During the first months of Redstone Labs, our pitch was “AI and automation consulting.” It sounded great. It was what the market was looking for. Every company wanted to “do something with AI” and we were there to help.
The problem was we were selling a hammer. And when you sell a hammer, everything looks like a nail.
The hammer trap
We’d walk into meetings and the conversation always revolved around AI. “What can we do with machine learning?” “Can we use AI to improve our customer service?” “Can you build us a predictive model?”
And we, with all the enthusiasm in the world, found ways to fit AI into every corner. Because that’s what we sold.

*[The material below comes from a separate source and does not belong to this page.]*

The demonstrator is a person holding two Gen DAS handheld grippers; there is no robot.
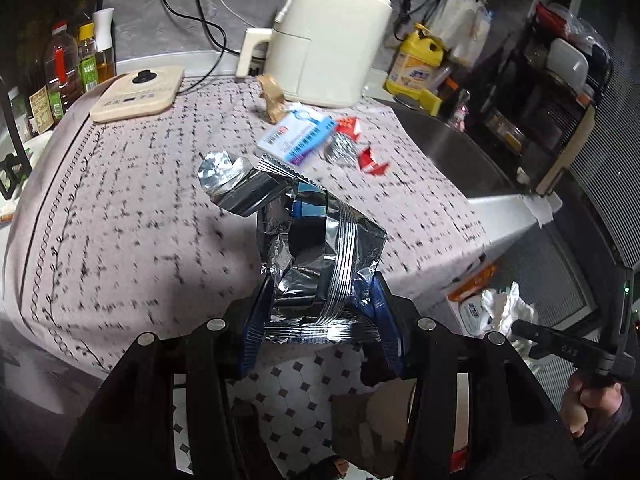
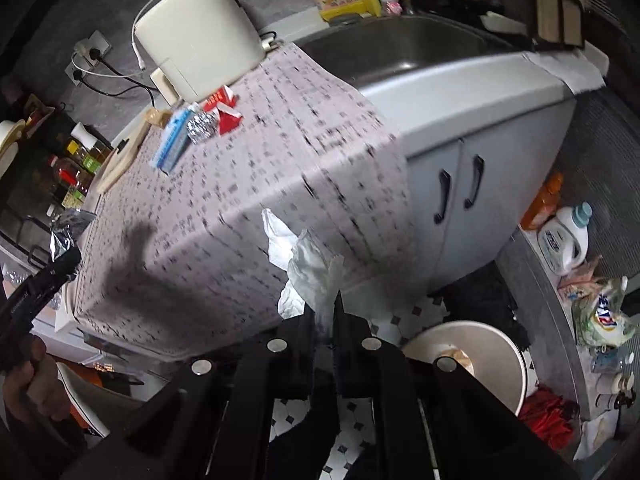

Until one project taught us the lesson.
A client asked us for a recommendation system for their e-commerce platform. They had a catalog of 500 products and 2,000 active users. We did the analysis, evaluated the data, designed the model architecture.
Halfway through, we realized something uncomfortable: with 500 products and 2,000 users, a simple rule-based recommendation system (frequently bought together, related categories, popularity) worked just as well as any ML model. And it was 10 times easier to maintain.
We had proposed the sophisticated solution because that’s what we sold. Not because it’s what the client needed.
The shift
That project forced us to ask an uncomfortable question: are we solving problems or selling technology?
They’re different things. Selling technology means convincing the client they need what you offer. Solving problems means understanding what the client needs and using the right tool, whether that’s AI, a Python script, a spreadsheet, or a difficult conversation with their team.
Abraham Maslow described it in 1966: “If the only tool you have is a hammer, you tend to treat everything as if it were a nail.” He wasn’t talking about tech consulting, but he might as well have been.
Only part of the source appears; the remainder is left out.